Please return each record exactly as it stands.

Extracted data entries
──────
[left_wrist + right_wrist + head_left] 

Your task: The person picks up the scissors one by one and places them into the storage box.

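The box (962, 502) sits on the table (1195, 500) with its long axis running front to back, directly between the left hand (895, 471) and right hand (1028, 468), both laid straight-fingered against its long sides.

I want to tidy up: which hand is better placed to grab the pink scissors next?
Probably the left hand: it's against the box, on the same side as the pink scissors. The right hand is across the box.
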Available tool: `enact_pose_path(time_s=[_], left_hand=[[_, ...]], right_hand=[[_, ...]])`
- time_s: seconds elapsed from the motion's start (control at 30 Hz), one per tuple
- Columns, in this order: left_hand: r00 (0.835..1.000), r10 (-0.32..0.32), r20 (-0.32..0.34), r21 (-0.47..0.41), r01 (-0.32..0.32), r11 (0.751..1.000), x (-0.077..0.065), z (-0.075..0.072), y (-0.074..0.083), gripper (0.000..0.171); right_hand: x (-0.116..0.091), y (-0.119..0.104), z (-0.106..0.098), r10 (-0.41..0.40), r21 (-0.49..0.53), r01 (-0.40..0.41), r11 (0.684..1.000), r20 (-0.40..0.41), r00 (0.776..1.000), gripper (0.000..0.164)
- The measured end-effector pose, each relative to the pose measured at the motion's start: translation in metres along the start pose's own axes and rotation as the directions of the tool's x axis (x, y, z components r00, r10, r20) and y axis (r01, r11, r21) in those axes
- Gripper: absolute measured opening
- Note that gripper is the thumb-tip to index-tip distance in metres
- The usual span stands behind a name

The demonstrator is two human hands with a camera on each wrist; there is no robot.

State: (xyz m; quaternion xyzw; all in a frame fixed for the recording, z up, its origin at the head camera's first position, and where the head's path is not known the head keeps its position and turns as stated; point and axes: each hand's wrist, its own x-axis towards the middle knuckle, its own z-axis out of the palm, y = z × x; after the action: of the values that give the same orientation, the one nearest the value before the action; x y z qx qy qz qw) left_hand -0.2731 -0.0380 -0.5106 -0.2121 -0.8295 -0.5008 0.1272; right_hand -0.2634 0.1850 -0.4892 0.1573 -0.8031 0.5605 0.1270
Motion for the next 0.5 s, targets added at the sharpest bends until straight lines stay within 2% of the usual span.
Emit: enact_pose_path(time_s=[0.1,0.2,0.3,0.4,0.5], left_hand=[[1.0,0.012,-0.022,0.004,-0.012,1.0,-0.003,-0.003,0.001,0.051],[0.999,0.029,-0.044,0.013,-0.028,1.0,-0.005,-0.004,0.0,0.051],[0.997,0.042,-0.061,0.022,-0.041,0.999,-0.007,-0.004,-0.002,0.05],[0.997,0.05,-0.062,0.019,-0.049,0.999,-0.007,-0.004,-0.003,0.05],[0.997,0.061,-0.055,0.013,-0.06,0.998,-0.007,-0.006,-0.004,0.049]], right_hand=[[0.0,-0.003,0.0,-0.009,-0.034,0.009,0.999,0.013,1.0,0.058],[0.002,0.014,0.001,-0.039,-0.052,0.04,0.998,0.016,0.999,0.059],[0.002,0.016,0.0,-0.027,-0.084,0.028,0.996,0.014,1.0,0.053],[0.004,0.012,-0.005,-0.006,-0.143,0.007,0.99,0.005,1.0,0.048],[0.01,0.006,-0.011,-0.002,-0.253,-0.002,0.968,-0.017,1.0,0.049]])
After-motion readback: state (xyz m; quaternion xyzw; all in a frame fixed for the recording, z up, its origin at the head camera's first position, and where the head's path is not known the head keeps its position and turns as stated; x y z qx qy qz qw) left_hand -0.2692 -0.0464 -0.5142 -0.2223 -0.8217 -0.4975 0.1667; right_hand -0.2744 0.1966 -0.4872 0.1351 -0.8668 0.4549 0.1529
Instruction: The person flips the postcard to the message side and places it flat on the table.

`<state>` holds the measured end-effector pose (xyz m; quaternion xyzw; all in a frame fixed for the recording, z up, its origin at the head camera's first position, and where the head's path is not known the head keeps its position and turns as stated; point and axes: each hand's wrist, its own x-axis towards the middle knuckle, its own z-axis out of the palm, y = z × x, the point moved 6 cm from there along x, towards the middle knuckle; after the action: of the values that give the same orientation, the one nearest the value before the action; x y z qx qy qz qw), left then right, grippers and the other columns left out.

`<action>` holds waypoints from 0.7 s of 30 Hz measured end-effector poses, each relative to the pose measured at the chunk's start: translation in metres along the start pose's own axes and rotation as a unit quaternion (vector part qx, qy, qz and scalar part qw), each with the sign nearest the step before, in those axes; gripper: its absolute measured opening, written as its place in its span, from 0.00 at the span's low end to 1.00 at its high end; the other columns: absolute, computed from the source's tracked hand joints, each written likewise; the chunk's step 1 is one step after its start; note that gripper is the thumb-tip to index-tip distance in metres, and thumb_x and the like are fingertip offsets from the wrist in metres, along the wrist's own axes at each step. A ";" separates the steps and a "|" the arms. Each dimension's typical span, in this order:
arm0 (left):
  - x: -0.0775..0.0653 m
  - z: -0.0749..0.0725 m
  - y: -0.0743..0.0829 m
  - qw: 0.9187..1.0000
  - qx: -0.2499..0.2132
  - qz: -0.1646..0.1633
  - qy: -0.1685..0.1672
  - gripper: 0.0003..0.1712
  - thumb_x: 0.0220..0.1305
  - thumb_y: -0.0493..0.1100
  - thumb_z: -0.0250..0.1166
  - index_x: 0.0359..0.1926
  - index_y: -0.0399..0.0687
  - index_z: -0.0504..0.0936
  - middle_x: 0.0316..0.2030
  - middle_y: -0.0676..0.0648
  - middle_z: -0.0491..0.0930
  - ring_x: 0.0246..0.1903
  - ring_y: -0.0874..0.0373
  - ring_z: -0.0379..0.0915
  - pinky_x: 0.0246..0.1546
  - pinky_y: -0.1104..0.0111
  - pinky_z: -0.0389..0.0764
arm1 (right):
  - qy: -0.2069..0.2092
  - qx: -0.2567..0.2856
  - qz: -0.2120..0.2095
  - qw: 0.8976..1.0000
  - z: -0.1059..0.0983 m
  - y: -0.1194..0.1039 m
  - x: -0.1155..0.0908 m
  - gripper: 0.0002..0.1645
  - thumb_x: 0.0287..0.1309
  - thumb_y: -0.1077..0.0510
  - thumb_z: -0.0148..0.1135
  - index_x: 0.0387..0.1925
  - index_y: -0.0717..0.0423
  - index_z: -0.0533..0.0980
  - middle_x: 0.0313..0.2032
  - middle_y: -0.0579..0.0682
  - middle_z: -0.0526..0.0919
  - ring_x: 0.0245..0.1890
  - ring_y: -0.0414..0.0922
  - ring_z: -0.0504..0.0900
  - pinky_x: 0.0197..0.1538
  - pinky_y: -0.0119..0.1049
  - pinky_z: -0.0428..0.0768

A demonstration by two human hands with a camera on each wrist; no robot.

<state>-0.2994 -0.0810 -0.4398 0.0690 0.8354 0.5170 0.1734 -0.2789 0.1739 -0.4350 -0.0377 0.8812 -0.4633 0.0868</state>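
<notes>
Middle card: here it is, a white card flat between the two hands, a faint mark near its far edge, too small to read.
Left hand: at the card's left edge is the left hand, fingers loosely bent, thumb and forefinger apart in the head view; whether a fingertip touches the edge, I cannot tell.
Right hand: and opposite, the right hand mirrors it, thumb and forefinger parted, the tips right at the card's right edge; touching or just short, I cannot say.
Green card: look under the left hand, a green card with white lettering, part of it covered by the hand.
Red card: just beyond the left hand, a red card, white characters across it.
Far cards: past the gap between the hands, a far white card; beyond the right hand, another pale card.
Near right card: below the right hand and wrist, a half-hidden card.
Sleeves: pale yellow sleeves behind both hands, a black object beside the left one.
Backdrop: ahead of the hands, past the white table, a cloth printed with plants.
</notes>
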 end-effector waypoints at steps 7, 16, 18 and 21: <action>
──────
— RESPONSE —
[left_wrist + right_wrist + head_left] 

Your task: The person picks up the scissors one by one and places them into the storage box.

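The box (962, 502) sits on the table (1195, 500) with its long axis running front to back, directly between the left hand (895, 471) and right hand (1028, 468), both laid straight-fingered against its long sides.

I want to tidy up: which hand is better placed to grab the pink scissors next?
Probably the left hand: it's against the box, on the same side as the pink scissors. The right hand is across the box.
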Available tool: `enact_pose_path(time_s=[_], left_hand=[[_, ...]], right_hand=[[_, ...]])`
- time_s: seconds elapsed from the motion's start (control at 30 Hz), one per tuple
- Columns, in this order: left_hand: r00 (0.835..1.000), r10 (-0.32..0.32), r20 (-0.32..0.34), r21 (-0.47..0.41), r01 (-0.32..0.32), r11 (0.751..1.000), x (-0.077..0.065), z (-0.075..0.072), y (-0.074..0.083), gripper (0.000..0.171); right_hand: x (-0.116..0.091), y (-0.119..0.104), z (-0.106..0.098), r10 (-0.41..0.40), r21 (-0.49..0.53), r01 (-0.40..0.41), r11 (0.684..1.000), r20 (-0.40..0.41), r00 (0.776..1.000), gripper (0.000..0.164)
- The measured end-effector pose, each relative to the pose measured at the motion's start: translation in metres along the start pose's own axes and rotation as the directions of the tool's x axis (x, y, z components r00, r10, r20) and y axis (r01, r11, r21) in those axes
- Gripper: absolute measured opening
- Note that gripper is the thumb-tip to index-tip distance in metres
- The usual span stands behind a name

The demonstrator is two human hands with a camera on each wrist; there is no robot.

State: (xyz m; quaternion xyzw; all in a frame fixed for the recording, z up, its origin at the head camera's first position, and where the head's path is not known the head keeps its position and turns as stated; point and axes: each hand's wrist, its own x-axis towards the middle knuckle, its own z-axis out of the palm, y = z × x; after the action: of the values that give the same orientation, the one nearest the value before the action; x y z qx qy qz qw) left_hand -0.2731 -0.0380 -0.5106 -0.2121 -0.8295 -0.5008 0.1272; right_hand -0.2634 0.1850 -0.4892 0.1573 -0.8031 0.5605 0.1270
Motion for the next 0.5 s, targets added at the sharpest bends until straight lines stay within 2% of the usual span.
Emit: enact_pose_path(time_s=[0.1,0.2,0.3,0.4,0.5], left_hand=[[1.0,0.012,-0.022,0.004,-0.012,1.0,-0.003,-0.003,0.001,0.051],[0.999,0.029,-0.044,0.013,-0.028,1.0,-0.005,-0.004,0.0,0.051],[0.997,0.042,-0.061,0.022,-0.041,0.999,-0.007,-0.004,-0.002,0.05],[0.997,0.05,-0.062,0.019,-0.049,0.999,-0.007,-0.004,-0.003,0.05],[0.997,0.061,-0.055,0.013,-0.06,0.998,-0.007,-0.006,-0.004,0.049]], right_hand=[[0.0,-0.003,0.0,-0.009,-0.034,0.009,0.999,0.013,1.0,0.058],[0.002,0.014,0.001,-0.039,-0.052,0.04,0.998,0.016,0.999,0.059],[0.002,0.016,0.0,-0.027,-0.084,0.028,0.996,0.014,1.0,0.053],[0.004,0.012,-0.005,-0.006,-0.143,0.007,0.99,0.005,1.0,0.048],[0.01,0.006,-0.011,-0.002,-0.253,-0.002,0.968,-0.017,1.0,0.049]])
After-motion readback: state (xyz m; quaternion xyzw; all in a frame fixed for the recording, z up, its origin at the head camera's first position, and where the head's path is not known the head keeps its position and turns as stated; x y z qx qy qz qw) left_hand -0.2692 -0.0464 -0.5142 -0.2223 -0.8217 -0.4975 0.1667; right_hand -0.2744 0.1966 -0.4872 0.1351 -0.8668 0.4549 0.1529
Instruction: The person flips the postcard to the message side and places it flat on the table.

`<state>` holds the measured end-effector pose (xyz m; quaternion xyzw; all in a frame fixed for the recording, z up, its origin at the head camera's first position, and where the head's path is not known the head keeps its position and turns as stated; point and axes: each hand's wrist, its own x-axis towards the middle knuckle, its own z-axis out of the palm, y = z × x, the point moved 6 cm from there along x, towards the middle knuckle; after the action: of the values that give the same orientation, the one nearest the value before the action; x y z qx qy qz qw), left then right, grippers and the other columns left out.

`<action>` holds waypoints from 0.7 s of 30 Hz measured end-effector poses, each relative to the pose measured at the chunk's start: translation in metres along the start pose's own axes and rotation as a unit quaternion (vector part qx, qy, qz and scalar part qw), each with the sign nearest the step before, in those axes; gripper: its absolute measured opening, written as its place in its span, from 0.00 at the span's low end to 1.00 at its high end; the other columns: absolute, computed from the source's tracked hand joints, each written likewise; the chunk's step 1 is one step after its start; note that gripper is the thumb-tip to index-tip distance in metres, and thumb_x and the like are fingertip offsets from the wrist in metres, along the wrist's own axes at each step. A ";" separates the steps and a "|" the arms. Each dimension's typical span, in this order:
arm0 (left):
  - x: -0.0775..0.0653 m
  - z: -0.0749..0.0725 m
  - y: -0.0743..0.0829 m
  - qw: 0.9187..1.0000
  - qx: -0.2499..0.2132
  - qz: -0.1646..0.1633
  - qy: -0.1685..0.1672
  - gripper: 0.0003..0.1712
  - thumb_x: 0.0220..0.1305
  - thumb_y: -0.0493..0.1100
  - thumb_z: -0.0250..0.1166
  - index_x: 0.0359..0.1926
  - index_y: -0.0399..0.0687
  - index_z: -0.0504..0.0936
  - middle_x: 0.0316..0.2030
  - middle_y: -0.0676..0.0648
  - middle_z: -0.0491..0.0930
  - ring_x: 0.0246..0.1903
  - ring_y: -0.0874..0.0373
  - ring_z: -0.0379..0.0915
  - pinky_x: 0.0246..0.1546
  - pinky_y: -0.1104..0.0111
  - pinky_z: -0.0389..0.0764
arm1 (right):
  - qy: -0.2069..0.2092
  - qx: -0.2567..0.2856
  - qz: -0.2120..0.2095
  - qw: 0.8976..1.0000
  - z: -0.1059..0.0983 m
  - y: -0.1194..0.1039 m
  - x: -0.1155..0.0908 m
  - gripper: 0.0002..0.1645
  - thumb_x: 0.0287..0.1309
  - thumb_y: -0.1077..0.0510
  - thumb_z: -0.0148..0.1135
  - index_x: 0.0387..0.1925
  - index_y: -0.0717..0.0423
  - index_z: -0.0533..0.0980
  - middle_x: 0.0313..0.2032
  - middle_y: -0.0579..0.0682
  - middle_z: -0.0526..0.0919
  - ring_x: 0.0245..0.1890
  - ring_y: -0.0414..0.0922
  - ring_z: -0.0504..0.0900
  - pinky_x: 0.0197..0.1538
  - pinky_y: -0.0119..0.1049
  - pinky_z: -0.0428..0.0768

A demonstration by two human hands with a camera on each wrist; no robot.

<state>-0.2994 -0.0810 -0.4398 0.0690 0.8354 0.5170 0.1734 -0.2789 0.1739 -0.4350 -0.0377 0.8812 -0.4633 0.0868</state>
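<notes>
Middle card: here it is, a white card flat between the two hands, a faint mark near its far edge, too small to read.
Left hand: at the card's left edge is the left hand, fingers loosely bent, thumb and forefinger apart in the head view; whether a fingertip touches the edge, I cannot tell.
Right hand: and opposite, the right hand mirrors it, thumb and forefinger parted, the tips right at the card's right edge; touching or just short, I cannot say.
Green card: look under the left hand, a green card with white lettering, part of it covered by the hand.
Red card: just beyond the left hand, a red card, white characters across it.
Far cards: past the gap between the hands, a far white card; beyond the right hand, another pale card.
Near right card: below the right hand and wrist, a half-hidden card.
Sleeves: pale yellow sleeves behind both hands, a black object beside the left one.
Backdrop: ahead of the hands, past the white table, a cloth printed with plants.
</notes>
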 end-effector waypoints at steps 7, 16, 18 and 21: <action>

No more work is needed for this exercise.